## [Excerpted records]
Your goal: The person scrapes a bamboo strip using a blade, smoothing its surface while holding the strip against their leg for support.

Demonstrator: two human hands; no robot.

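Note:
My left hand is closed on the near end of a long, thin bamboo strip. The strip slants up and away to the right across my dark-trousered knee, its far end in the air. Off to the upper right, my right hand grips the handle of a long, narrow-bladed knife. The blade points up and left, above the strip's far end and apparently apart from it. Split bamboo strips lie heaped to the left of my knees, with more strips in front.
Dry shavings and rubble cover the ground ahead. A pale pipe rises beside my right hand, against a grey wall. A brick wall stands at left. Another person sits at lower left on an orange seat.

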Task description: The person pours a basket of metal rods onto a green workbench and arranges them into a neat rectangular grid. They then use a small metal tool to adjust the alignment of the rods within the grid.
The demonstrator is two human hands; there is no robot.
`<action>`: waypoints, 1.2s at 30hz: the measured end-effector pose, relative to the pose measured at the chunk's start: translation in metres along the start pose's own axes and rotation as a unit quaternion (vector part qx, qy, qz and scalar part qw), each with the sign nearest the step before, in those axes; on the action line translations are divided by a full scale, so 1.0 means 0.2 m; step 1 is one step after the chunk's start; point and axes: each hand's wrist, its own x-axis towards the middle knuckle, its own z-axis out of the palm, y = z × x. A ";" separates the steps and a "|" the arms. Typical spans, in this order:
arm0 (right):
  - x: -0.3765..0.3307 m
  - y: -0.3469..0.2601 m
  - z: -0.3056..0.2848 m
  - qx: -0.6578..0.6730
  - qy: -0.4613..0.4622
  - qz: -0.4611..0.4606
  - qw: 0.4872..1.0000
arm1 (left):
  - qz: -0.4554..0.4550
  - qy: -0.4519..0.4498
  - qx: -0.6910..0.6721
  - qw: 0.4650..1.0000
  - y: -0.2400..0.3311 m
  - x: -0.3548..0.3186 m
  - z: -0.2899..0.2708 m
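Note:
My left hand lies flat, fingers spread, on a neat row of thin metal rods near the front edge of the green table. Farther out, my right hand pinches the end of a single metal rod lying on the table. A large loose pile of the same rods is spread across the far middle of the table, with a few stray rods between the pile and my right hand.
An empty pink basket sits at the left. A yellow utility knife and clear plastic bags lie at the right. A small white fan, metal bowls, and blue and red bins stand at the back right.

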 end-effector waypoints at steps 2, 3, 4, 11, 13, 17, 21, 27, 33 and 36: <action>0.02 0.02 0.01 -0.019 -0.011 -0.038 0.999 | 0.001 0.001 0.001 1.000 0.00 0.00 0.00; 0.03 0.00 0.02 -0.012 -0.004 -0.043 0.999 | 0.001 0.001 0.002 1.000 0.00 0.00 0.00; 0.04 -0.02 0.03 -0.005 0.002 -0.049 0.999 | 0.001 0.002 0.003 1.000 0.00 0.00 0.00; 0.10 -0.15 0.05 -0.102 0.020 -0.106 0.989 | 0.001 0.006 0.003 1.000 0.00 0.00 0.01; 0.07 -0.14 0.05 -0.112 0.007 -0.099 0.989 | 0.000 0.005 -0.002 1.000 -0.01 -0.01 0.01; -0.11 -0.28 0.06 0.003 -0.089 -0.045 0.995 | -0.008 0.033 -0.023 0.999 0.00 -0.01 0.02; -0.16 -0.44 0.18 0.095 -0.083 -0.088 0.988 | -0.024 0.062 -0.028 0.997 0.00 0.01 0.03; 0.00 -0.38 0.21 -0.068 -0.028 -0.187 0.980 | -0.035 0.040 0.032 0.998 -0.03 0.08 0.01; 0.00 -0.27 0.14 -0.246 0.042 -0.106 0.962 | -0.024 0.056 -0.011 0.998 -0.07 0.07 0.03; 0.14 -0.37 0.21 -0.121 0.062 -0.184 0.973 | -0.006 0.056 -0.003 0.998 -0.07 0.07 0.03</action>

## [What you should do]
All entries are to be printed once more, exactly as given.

## [Written response]
Your goal: The person scrapes a bamboo strip using a blade, smoothing its surface while holding the strip against their leg for support.

Demonstrator: two human hands; no robot.

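Note:
My left hand is closed on the near end of a long, thin bamboo strip. The strip slants up and away to the right across my dark-trousered knee, its far end in the air. Off to the upper right, my right hand grips the handle of a long, narrow-bladed knife. The blade points up and left, above the strip's far end and apparently apart from it. Split bamboo strips lie heaped to the left of my knees, with more strips in front.
Dry shavings and rubble cover the ground ahead. A pale pipe rises beside my right hand, against a grey wall. A brick wall stands at left. Another person sits at lower left on an orange seat.
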
Task description: The person pours a basket of metal rods onto a green workbench and arranges them into a neat rectangular grid. They then use a small metal tool to adjust the alignment of the rods within the grid.
The demonstrator is two human hands; there is no robot.
`<action>`: waypoints, 1.2s at 30hz: the measured end-effector pose, relative to the pose measured at the chunk's start: translation in metres along the start pose's own axes and rotation as a unit quaternion (vector part qx, qy, qz and scalar part qw), each with the sign nearest the step before, in those axes; on the action line translations are divided by a full scale, so 1.0 means 0.2 m; step 1 is one step after the chunk's start; point and axes: each hand's wrist, its own x-axis towards the middle knuckle, its own z-axis out of the palm, y = z × x. A ";" separates the steps and a "|" the arms. Typical spans, in this order:
arm0 (right):
  - x: -0.3765..0.3307 m
  - y: -0.3469..0.2601 m
  - z: -0.3056..0.2848 m
  - qx: -0.6578..0.6730
  - qy: -0.4613..0.4622
  - qz: -0.4611..0.4606
  - qw: 0.4872..1.0000
arm1 (left):
  - qz: -0.4554..0.4550
  - qy: -0.4519..0.4498
  - qx: -0.6910..0.6721
  - qw: 0.4650..1.0000
  - y: -0.2400..0.3311 m
  - x: -0.3548..0.3186 m
  - z: -0.2899..0.2708 m
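Note:
My left hand lies flat, fingers spread, on a neat row of thin metal rods near the front edge of the green table. Farther out, my right hand pinches the end of a single metal rod lying on the table. A large loose pile of the same rods is spread across the far middle of the table, with a few stray rods between the pile and my right hand.
An empty pink basket sits at the left. A yellow utility knife and clear plastic bags lie at the right. A small white fan, metal bowls, and blue and red bins stand at the back right.
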
 end-effector waypoints at steps 2, 3, 4, 11, 13, 17, 21, 27, 33 and 36: <action>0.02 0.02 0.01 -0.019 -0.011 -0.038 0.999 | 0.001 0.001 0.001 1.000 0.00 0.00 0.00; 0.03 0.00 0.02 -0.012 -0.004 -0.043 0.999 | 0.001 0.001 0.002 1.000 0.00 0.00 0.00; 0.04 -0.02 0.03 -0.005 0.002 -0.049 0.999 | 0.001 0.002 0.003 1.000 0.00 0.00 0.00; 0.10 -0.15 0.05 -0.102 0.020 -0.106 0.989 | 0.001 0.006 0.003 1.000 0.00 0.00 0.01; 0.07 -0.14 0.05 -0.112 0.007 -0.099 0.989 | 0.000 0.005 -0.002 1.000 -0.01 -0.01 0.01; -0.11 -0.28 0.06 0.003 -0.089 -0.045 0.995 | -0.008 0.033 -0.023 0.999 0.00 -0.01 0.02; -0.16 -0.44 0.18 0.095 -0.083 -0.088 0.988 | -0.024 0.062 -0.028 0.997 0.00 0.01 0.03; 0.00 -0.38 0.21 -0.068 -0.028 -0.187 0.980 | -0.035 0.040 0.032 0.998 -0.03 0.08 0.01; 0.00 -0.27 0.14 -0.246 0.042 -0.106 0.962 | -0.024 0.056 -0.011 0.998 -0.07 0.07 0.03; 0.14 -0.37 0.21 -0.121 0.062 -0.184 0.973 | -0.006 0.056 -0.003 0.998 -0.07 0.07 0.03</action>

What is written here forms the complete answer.